A specialized form of graphene could be used to ‘read' a long strand of DNA like ticker tape.
Graphene, mentioned on Io9 for being perfect for computer parts, invisibility cloaks, and lightweight, thin body armor, and mentioned on Physic.org for being perfect for biosensors, has added yet another possible skill to its resume. It can help quickly and inexpensively sequence DNA.
Sequencing DNA is often a time-consuming and expensive process. Many copies of DNA strands are ripped apart into shorter strands. The base sequences of the shorter strands are painstakingly determined. Once all of the short strands are analyzed, a computer looks for common sequences and uses them to reorder the short strands into the original complete strand of DNA. The process is a little like taking many copies of a thousand-piece jigsaw puzzle and mix all the pieces together before trying to re-order them and see the original picture.

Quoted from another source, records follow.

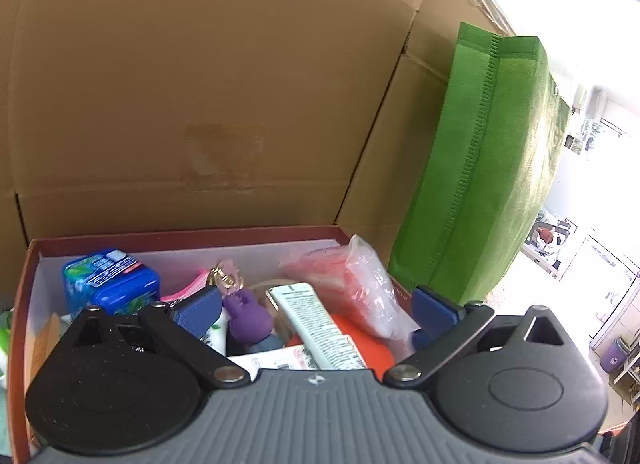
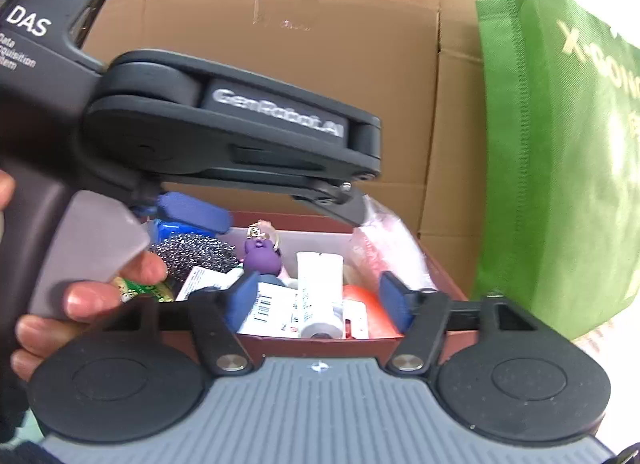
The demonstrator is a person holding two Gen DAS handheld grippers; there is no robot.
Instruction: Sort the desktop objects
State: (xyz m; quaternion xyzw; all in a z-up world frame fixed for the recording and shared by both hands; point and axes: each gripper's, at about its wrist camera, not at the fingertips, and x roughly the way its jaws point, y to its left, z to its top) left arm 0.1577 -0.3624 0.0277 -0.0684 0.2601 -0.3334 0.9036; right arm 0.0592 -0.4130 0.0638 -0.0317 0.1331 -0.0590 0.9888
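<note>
Red-rimmed box (image 1: 180,235) of sorted items sits before a cardboard wall; the left gripper (image 1: 316,310) tilts down over it, jaws wide and empty, beside the right gripper (image 2: 322,300), likewise open, holding nothing.

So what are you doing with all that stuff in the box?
A person is sorting desk things into a red box, holding a gripper in each hand. The left gripper and the right gripper both hover over the box with jaws open and nothing held. Already inside are a white tube, a purple toy keychain, a blue container, a metal scrubber and a pink plastic packet. A green bag stands beside the box.
</note>
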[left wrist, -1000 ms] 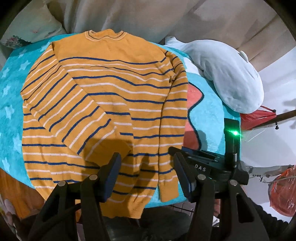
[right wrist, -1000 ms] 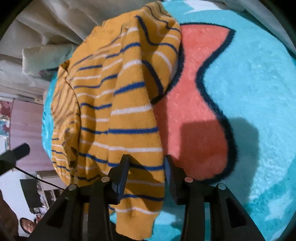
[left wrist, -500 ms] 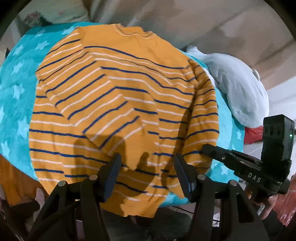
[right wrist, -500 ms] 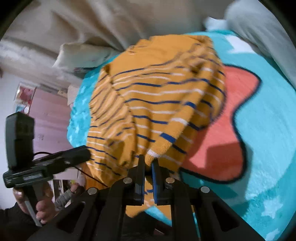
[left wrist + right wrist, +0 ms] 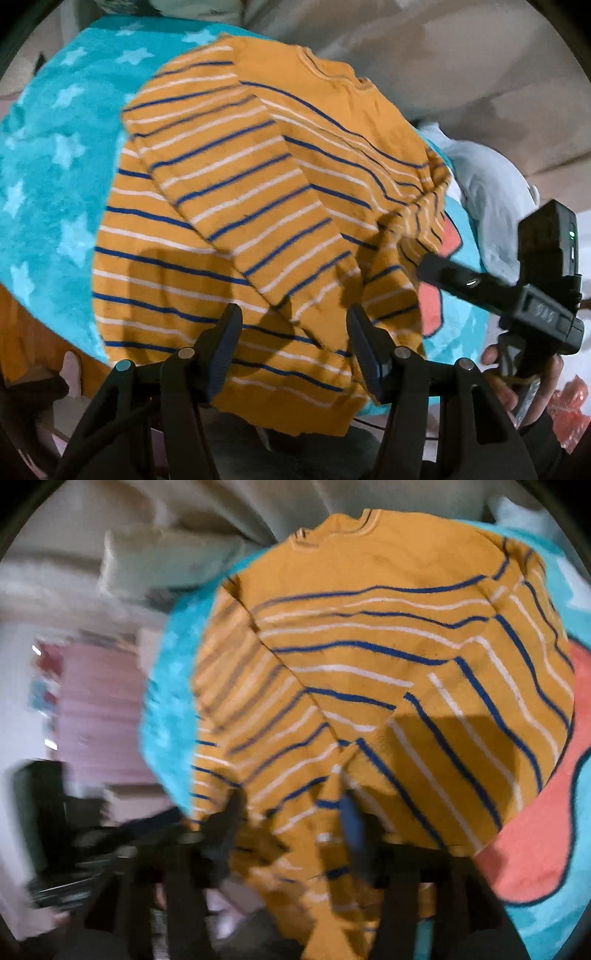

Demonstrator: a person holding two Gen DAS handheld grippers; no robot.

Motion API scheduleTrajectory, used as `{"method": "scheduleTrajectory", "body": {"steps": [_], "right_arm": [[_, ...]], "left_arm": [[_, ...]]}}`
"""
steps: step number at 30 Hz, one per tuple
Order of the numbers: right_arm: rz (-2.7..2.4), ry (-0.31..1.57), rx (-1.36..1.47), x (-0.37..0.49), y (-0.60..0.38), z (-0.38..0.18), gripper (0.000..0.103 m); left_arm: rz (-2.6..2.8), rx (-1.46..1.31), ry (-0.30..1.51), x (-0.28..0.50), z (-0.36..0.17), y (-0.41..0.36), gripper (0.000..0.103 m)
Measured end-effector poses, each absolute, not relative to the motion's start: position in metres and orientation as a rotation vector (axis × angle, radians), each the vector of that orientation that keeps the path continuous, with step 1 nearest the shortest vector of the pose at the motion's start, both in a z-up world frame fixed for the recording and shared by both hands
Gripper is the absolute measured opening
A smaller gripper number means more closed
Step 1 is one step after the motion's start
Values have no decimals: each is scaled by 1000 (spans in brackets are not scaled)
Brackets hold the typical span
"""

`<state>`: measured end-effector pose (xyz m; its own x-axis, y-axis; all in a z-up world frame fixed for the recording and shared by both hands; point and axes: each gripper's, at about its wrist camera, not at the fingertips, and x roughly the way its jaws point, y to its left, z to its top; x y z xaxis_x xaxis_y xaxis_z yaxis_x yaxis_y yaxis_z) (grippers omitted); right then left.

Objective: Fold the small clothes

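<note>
An orange sweater with blue and white stripes lies on a turquoise star blanket, neck away from me, both sleeves folded over its front. My left gripper is open and empty just above the lower hem. My right gripper is open in its own blurred view, over the right sleeve's cuff, which lies loose between the fingers. In the left wrist view the right gripper reaches in from the right over that folded sleeve.
A light grey plush pillow lies at the blanket's far right. A coral patch marks the blanket beside the sweater. Beige cloth rises behind. The bed edge runs under the hem; a red bag sits low right.
My right gripper carried the right sleeve leftward across the sweater's front, then opened and let it go. My left gripper moved closer over the hem, still open.
</note>
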<state>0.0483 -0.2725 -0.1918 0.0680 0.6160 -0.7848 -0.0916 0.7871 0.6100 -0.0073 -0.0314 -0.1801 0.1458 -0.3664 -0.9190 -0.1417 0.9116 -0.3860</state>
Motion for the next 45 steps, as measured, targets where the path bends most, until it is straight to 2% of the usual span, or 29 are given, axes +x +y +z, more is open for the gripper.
{"method": "scheduleTrajectory", "body": {"steps": [6, 10, 12, 16, 18, 19, 20, 26, 27, 28, 30, 33, 34, 35, 37, 38, 39, 41, 45], "right_arm": [[308, 1378, 606, 39, -357, -198, 78], [129, 1371, 697, 37, -400, -219, 69], [77, 1359, 746, 33, -413, -224, 69], [30, 1321, 777, 23, -418, -225, 69], [19, 1313, 789, 22, -418, -228, 69], [17, 1311, 799, 22, -420, -229, 68], [14, 1310, 805, 22, -423, -231, 67], [-6, 1354, 854, 39, -423, -257, 45], [6, 1359, 863, 41, -423, -258, 36], [11, 1368, 876, 44, -421, -259, 18], [51, 1326, 890, 49, -415, -243, 9], [85, 1306, 805, 57, -400, -224, 9], [104, 1309, 807, 61, -396, -222, 10], [133, 1308, 810, 65, -391, -219, 15], [132, 1310, 770, 75, -385, -214, 68], [110, 1304, 729, 81, -381, -209, 73], [118, 1299, 715, 87, -379, -206, 74], [137, 1295, 715, 103, -374, -202, 74], [125, 1315, 693, 138, -371, -203, 74]], "left_arm": [[-347, -327, 1461, 20, -180, -85, 61], [-459, -279, 1500, 45, -189, -127, 62], [-472, -275, 1532, 61, -200, -145, 65], [-432, -286, 1591, 85, -229, -161, 64], [-407, -249, 1643, 88, -243, -168, 33], [-407, -233, 1677, 86, -247, -169, 9], [-408, -240, 1686, 85, -247, -168, 7], [-461, -473, 1651, 77, -216, -125, 6], [-470, -532, 1650, 78, -211, -114, 5], [-476, -568, 1642, 79, -206, -106, 5], [-447, -617, 1618, 85, -199, -82, 5], [-350, -615, 1603, 95, -210, -49, 8], [-315, -572, 1604, 97, -217, -43, 12], [-275, -523, 1616, 98, -223, -36, 14], [-294, -491, 1626, 96, -226, -34, 14], [-313, -476, 1620, 93, -224, -35, 15], [-325, -437, 1608, 90, -221, -39, 18], [-316, -388, 1598, 87, -219, -46, 36], [-315, -274, 1541, 70, -202, -46, 53]]}}
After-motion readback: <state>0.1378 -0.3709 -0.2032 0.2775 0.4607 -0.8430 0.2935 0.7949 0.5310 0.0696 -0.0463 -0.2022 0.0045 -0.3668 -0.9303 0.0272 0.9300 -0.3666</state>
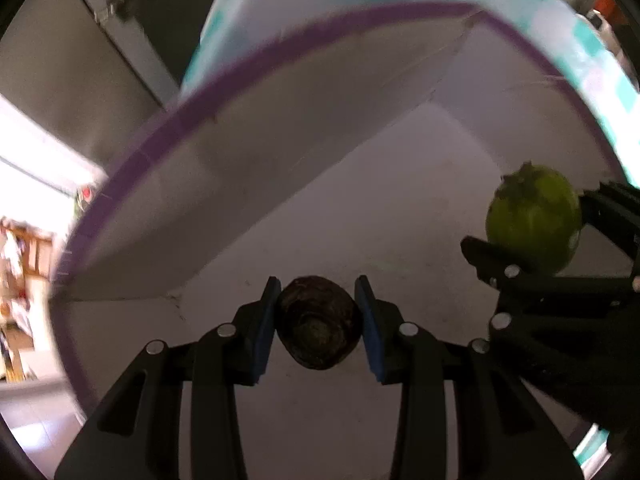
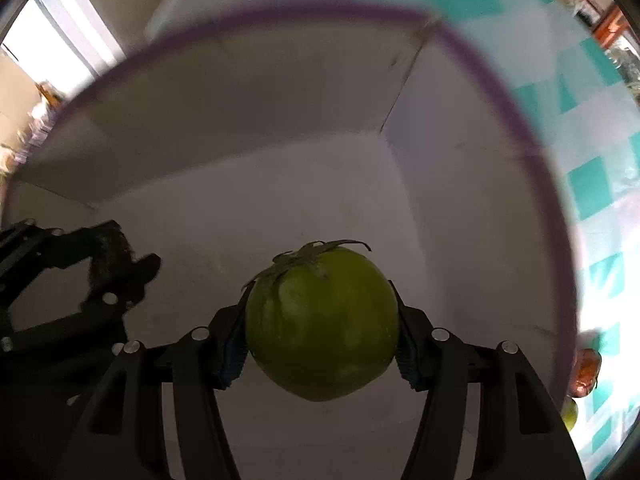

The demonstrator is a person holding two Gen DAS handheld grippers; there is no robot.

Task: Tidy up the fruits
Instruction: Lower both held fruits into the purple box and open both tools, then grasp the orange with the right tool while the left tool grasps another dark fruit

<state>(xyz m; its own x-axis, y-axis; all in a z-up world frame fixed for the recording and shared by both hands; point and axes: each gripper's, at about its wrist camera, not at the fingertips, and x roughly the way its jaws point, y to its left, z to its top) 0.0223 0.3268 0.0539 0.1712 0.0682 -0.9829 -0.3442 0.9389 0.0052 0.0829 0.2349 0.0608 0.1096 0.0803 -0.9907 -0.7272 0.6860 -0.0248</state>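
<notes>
Below, white box (image 2: 280,208) on teal-checked cloth (image 2: 592,184); left hand-held gripper (image 1: 319,322) clamps dark fruit (image 1: 319,322), right hand-held gripper (image 2: 322,322) clamps green tomato (image 2: 322,322).

— Any room inside the white cardboard box with the purple rim (image 2: 532,152)?
— Its floor lies bare ahead of both grippers; the walls close it off on the far side and to the right.
— Anything between them?
— Nothing, though they seem close, blur permitting.
</notes>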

Graphene could make the process much, much easier. The DNA strand wouldn't have to be copied or broken down into shorter pieces. Graphene, it turns out, is very well-suited to coming into contact with DNA. Under some conditions, in fact, it can protect DNA from breaking or getting torn apart.
Graphene can be made into sheets one atom thick. The sheets are strong, relatively easy and cheap to make, and conduct electricity. Once the sheets are made, an electron beam can poke holes in them. A strand of DNA is then pushed through the holes, like thread through the eye of a needle. Since the sheet is so thin, only one base – A, C, T, or G – touches the graphene at a time.
While the DNA is moving through the graphene, an electric current is moving through it as well. Graphene conducts electricity well. So well, in fact, that any other material mixed with the graphene will provide some resistance. Every different kind of material will provide a different kind of resistance. Since only one base touches the graphene at a time, each of the bases will produce a different level of overall conductivity in the material. By measuring the fluctuations in the electric current in the graphene as a strand of DNA moves through it, researchers could ‘read' the DNA as it slides through the material.